Cisco 9971 AnyConnect VPN phone

Started by Dieselboy, April 23, 2016, 01:46:44 AM

Previous topic - Next topic

Dieselboy

the 9971 was the flagship Cisco desk phone not so long ago and I've never had it stable.
It doesn't play well with wifi - it will register once then go unregistered and stay like that forever. It's a bit better on the LAN.

Combine wifi and AnyConnect VPN and you have no hope. I've had tac release private firmware to me to fix it and to be honest it just causes other problems.
When we have got it working and registered, when you initially answer the call there is very bad audio quality as if there is packet loss. Then it clears.
Lastly the longer the phone is registered, the more chance there is of audio quality being crap. If the phone has been registered all day and you place or receive a call, you might find the quality to be so bad you cant have the voice call. Rebooting the phone fixes the problem until it creeps back in again. It seems like a memory leak.
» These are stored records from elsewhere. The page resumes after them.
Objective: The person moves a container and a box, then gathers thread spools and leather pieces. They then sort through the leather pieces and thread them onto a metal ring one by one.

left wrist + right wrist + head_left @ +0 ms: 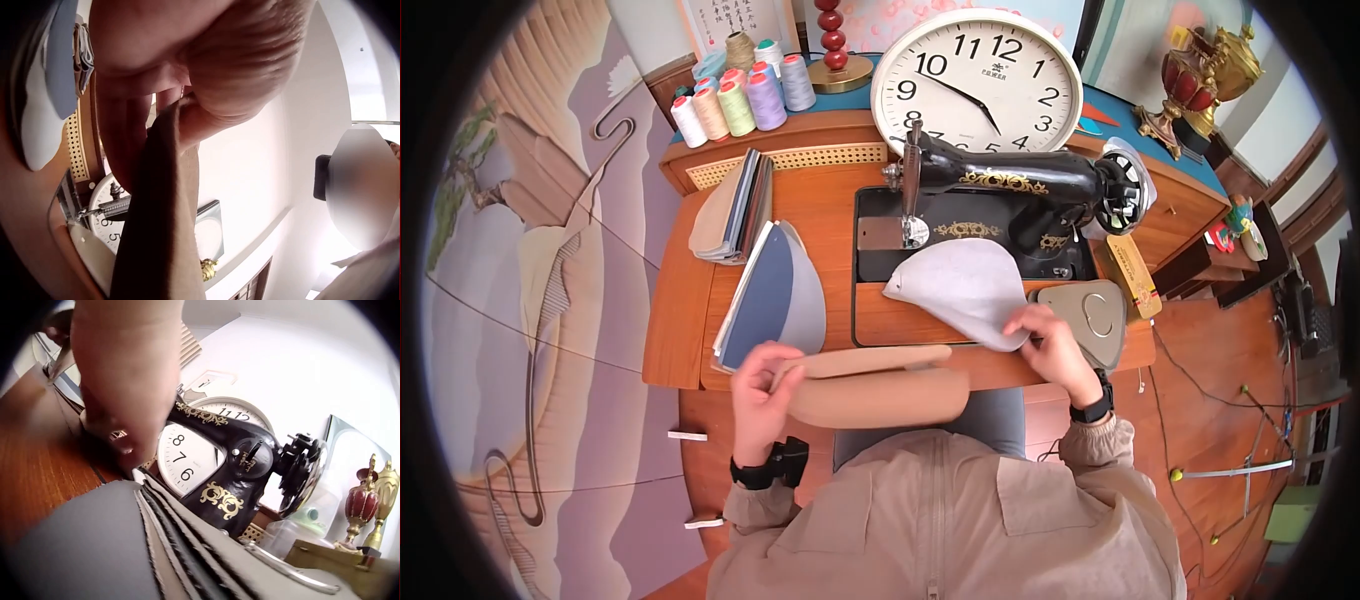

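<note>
1. One table; directions here are taken from its centre, 12 o'clock being the side away from the person.
2. One sewing machine, black with gold ornament; at 2 o'clock.
3. One clock, round and white; between 12 and 1, behind the machine.
4. Two piles of cut pieces; the near pile at 9, blue and grey showing; the far pile at 10, standing on edge.
5. Tan material, at 6, over the table's near edge; one folded piece or two, I cannot tell.
6. One pale piece, near the centre toward 4, partly over the machine's bed.
7. Two ornaments, one red and gold, one gold; at 2, well out.
8. One flat case; at 4.
9. Two hands; the left hand, between 7 and 8, grips the tan material's end; the right hand, at 4, pinches the pale piece's near corner.
10. One yellow box; at 3.
11. Spools, at least eight; at 11.
</note>
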A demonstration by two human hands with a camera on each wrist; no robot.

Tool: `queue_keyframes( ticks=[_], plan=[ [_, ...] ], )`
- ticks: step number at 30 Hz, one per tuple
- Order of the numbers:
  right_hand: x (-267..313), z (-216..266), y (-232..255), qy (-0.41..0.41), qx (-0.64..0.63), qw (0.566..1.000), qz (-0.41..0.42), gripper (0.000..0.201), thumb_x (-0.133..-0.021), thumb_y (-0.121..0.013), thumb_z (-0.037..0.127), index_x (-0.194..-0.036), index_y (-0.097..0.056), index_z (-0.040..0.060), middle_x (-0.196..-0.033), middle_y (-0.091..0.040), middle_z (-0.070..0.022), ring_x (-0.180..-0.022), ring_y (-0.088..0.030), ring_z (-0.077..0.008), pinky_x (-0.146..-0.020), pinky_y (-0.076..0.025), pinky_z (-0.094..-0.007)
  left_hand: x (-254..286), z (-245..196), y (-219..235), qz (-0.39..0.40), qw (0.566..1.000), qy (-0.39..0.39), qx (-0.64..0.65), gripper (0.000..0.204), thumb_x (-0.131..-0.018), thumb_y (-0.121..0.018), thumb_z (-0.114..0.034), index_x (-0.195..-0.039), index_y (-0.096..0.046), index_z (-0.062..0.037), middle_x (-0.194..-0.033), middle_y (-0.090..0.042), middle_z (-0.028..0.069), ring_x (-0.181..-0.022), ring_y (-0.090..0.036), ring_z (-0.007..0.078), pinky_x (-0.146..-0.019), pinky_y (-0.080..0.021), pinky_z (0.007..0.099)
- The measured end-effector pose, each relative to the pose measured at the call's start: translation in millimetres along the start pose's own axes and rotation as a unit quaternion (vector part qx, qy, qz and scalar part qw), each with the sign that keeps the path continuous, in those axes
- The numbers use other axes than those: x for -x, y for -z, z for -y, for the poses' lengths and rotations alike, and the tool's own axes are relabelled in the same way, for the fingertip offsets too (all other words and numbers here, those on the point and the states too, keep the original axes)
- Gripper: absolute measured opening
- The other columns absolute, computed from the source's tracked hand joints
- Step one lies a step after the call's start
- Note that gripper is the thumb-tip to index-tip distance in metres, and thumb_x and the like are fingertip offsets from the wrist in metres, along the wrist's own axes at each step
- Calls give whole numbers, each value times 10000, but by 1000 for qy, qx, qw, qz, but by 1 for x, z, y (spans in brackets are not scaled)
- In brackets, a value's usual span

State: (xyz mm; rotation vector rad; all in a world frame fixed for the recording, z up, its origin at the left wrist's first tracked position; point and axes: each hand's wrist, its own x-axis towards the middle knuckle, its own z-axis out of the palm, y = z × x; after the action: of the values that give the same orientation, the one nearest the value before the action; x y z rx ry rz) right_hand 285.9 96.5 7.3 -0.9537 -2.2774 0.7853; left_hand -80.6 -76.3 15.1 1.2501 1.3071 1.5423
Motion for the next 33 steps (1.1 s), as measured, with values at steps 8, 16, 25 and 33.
queue_keyframes(
  ticks=[8,16,25,33],
  plan=[
    [22,35,-15,-19,-169,985,32,558,-801,-760,142,-1305,-552,19,-1292,-603,-150,-1264,-528,-282,-1060,-417,-400,-22,-28,-41,-78,993,-51,79,320,-880,-667,48,-1158,-534,-36,-1078,-625,70,-946,-617,115,-825,-498,258],
    [19,45,-61,-153,-587,789,99,710,-928,-696,90,-1510,-293,27,-1398,-530,-148,-1214,-566,-185,-1001,-472,-316,-57,-44,-108,11,963,-52,266,341,-889,-647,48,-1174,-506,-75,-1091,-579,59,-1021,-614,159,-890,-515,314],
    [5,16,-24,-134,-516,823,-196,264,-921,-682,25,-1169,-593,2,-1044,-705,-50,-907,-656,-88,-844,-509,-241,-109,-29,-130,-5,983,-42,176,439,-928,-642,3,-1329,-470,-38,-1177,-641,96,-1066,-623,161,-928,-497,287],
    [20,-30,-41,-207,-384,890,-134,537,-953,-581,-20,-1417,-311,-37,-964,-686,-125,-709,-679,-146,-611,-583,-248,-126,79,-111,6,991,86,-103,612,-853,-666,66,-1410,-432,-32,-1308,-553,117,-1033,-645,161,-820,-524,261]
  ],
)
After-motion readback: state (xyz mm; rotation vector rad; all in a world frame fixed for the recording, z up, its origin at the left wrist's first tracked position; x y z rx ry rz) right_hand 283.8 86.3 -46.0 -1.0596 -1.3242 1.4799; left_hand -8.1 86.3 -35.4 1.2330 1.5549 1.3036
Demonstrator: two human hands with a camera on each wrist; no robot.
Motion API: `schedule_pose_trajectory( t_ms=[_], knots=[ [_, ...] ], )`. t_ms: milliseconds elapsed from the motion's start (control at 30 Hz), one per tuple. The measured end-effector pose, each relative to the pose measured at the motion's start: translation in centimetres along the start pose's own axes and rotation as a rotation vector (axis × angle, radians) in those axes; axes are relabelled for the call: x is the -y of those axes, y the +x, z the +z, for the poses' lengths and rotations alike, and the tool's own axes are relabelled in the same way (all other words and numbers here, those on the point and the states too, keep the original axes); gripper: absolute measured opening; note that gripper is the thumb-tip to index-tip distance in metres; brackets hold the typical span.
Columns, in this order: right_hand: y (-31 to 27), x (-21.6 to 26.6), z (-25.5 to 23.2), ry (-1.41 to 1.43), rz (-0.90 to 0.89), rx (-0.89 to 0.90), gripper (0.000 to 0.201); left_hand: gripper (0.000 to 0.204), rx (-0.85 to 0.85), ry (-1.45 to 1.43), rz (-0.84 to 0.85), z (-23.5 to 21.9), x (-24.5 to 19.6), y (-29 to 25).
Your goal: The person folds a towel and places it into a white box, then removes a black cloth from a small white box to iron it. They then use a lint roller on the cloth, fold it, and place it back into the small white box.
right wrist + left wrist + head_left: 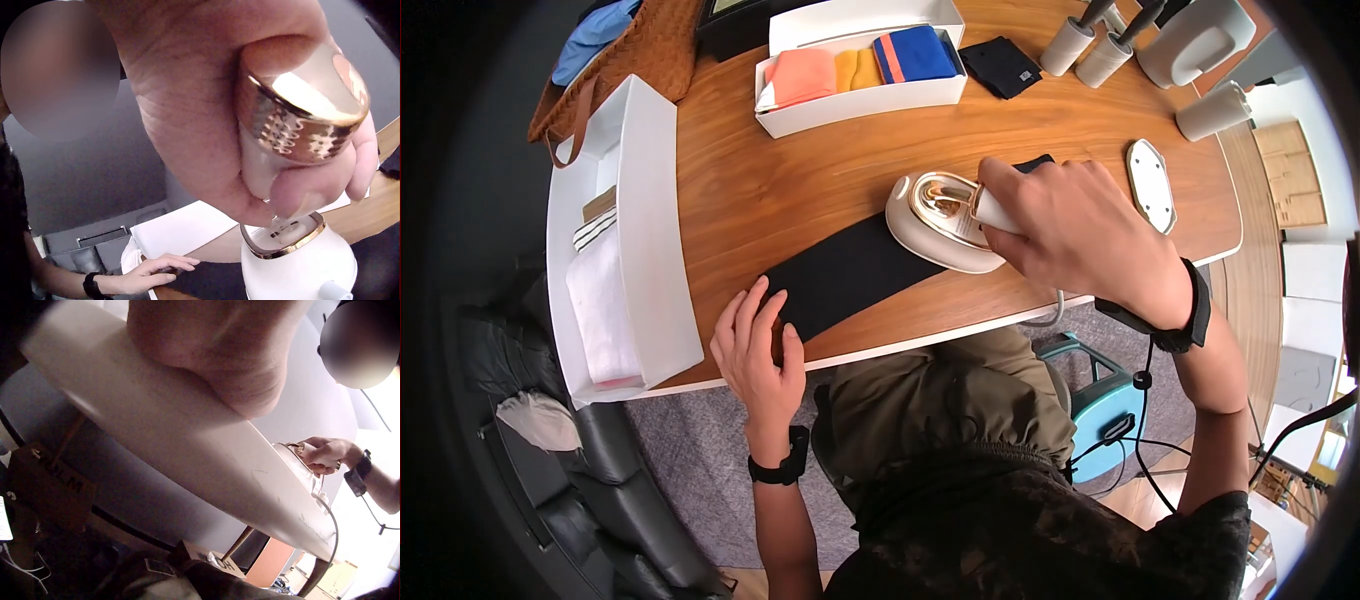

Now I'm working more from home, I have my 9971 set up to the corp CUCM and I'm using anyconnect VPN from the phone itself. The experience I have is that the phone will connect to the VPN fine, and take minutes and minutes to register to CUCM. As soon as it is registered it will unregister and then register again. These issues don't happen with the SCCP 8945, connecting the same way to the VPN.

To try and trace the issue yesterday, I ran a ping -t from my laptop in the office to the VPN IP of the phone. Once I done that, the phone remained registered all day long and had no issues at all. I didn't realise that this allowed the phone to work and at the end of the day when I was closing everything down, I closed off the running ping.

Minutes after closing the ping, the phone unregistered and began having those odd issues again. It has been 18 hours since and the phone has been constantly registering, unregistering, disconnecting and reconnecting the vpn and repeating and will not stay registered.

As a test, I run a ping -t to the next available VPN POOL IP address and then disconnected / reconnected the phone. The phone connected to the VPN and the pings started replying. Almost immediately the phone registered to CUCM. It was not delayed for minutes like previously. As of now, the phone has been registered fine for 37 minutes. This is too much to be a coincidence.

I'm guessing the phone has issues with encapsulation / decapsulation for some reason. Having a steady flow of packets seems to keep the phone stable.

BUT WHY!?
I have a TAC case opened.

I remember when I bought this 9971 I was pretty pleased to own it. I hate it with a passion now. I will be trading it in for a DX650 at some point. The CEO has a DX70 for his home office and he loves it. There's no issues at all on the DX70. And the number of features / functionality on that one unit is great.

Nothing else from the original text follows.